Get your free copy of Editor’s Digest
FT editor Roula Khalaf picks her favourite stories in this weekly newsletter.
Australia, backed by allies including the United States, Britain and Japan, has accused a Chinese government-backed cyber hacking group of targeting the country’s government and private sector networks.
Tuesday’s statement was backed by security and intelligence agencies from Five Eyes member states the United States, Britain, Canada, New Zealand, Germany, Japan and South Korea, and noted a “shared understanding” of Chinese “state-sponsored cyber groups and the current threat to Australian networks”.
The intelligence agency said the group was conducting “malicious cyber operations” on behalf of China’s Ministry of State Security, adding that its activities and methods overlapped with groups previously identified as “Advanced Persistent Threat 40.”
Western intelligence agencies have previously accused APT 40, allegedly based in the southern Chinese province of Hainan, of infiltrating government agencies, companies and universities in the United States, Canada, Europe and the Middle East at the behest of the province.
“APT40 has repeatedly targeted Australian networks, as well as government and private sector networks in the region, and poses an ongoing threat to our networks,” the advisory said.
The Australian Communications Department’s naming of APT 40 is unprecedented for an Australian agency and comes less than a month after Chinese Premier Li Qiang visited the country as part of recent efforts to rebuild trade ties.
The report marks the latest effort by Western governments to crack down on Chinese cybersecurity threats and raise public awareness of the risks of Chinese hacking and espionage.
In March, the United States and Britain launched a campaign against APT31, a hacking group also run by Chinese intelligence services, which had targeted British parliamentary accounts, critics of the Chinese government, and British election monitoring groups.
Last year, FBI Director Christopher Wray and his Five Eyes counterparts held their first joint public event in Silicon Valley, warning of the risk of an “unprecedented threat” from Chinese espionage to disruptive technology sectors, from quantum computing to artificial intelligence.
The Five Eyes warned last month that China’s People’s Liberation Army was “actively recruiting” Western fighter pilots to help train Chinese pilots, while Britain and other European countries have in recent months increasingly accused Chinese agents of infiltrating Western political systems.
Australian Foreign Minister Penny Wong said it was in the national interest to make the allegations against APT 40 public, despite recent efforts to repair ties with Beijing. “We have always said we will engage with China without compromising on what is important to Australia and Australians,” she said in a statement.
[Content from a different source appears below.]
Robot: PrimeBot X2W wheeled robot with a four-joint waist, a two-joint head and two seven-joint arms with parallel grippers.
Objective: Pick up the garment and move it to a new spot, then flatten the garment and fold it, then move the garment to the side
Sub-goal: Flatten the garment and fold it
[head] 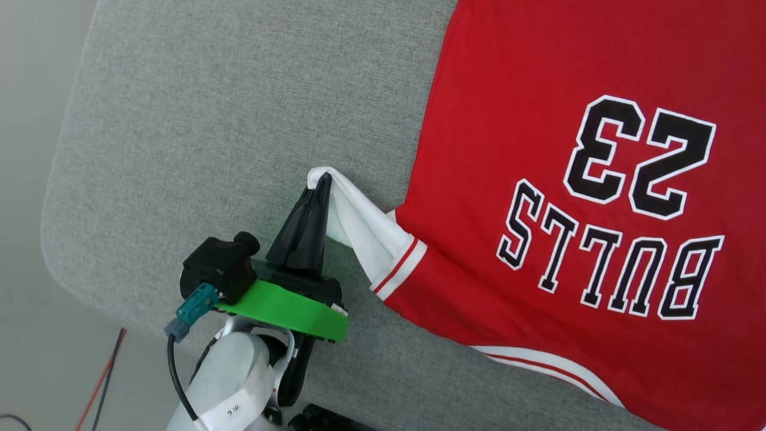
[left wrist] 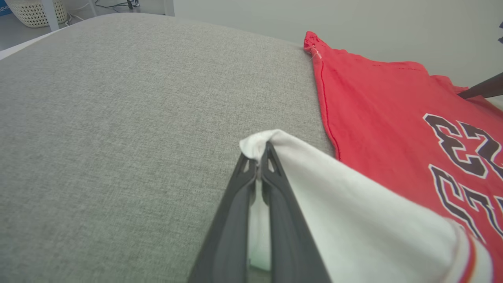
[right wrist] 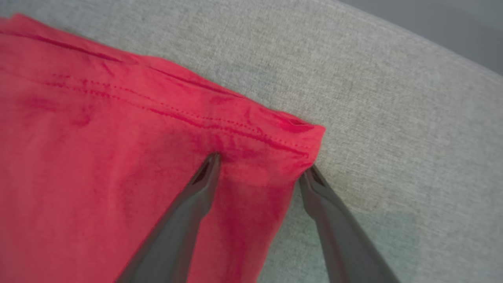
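Probably a lab: grey cloth-covered table (head: pixel 209 120), loose cables (head: pixel 102 377) beside it.

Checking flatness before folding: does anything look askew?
On the garment, the white sleeve is pulled into a bunched peak, pinched by the left gripper; the red corner at the open right gripper looks wrinkled.

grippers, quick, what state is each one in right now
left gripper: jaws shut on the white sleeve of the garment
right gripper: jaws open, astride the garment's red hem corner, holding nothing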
The ASD, which is responsible for cyber defense in the Pacific, highlighted two historic intrusions by APT40, shedding light on the activities of the hacking group.
The agency said APT40 did not target users with “phishing” tactics, but rather exploited vulnerabilities in software developed by companies including Microsoft and Atlassian to infiltrate networks, including home devices, and established a base inside at least one network where it stole data and hundreds of passwords.
The ASD said the hacking group regularly conducts reconnaissance operations on target networks to “identify vulnerable, end-of-life or out-of-maintenance devices”, with its first successes as early as 2017.
Australia is increasing investment in cyber security from 2022 onwards as part of a wider review of its defence spending and strategy.
This month, the Australian government signed a $1.3 billion contract with Amazon to build a defence cloud network that will improve the country’s ability to share information with allies around the world.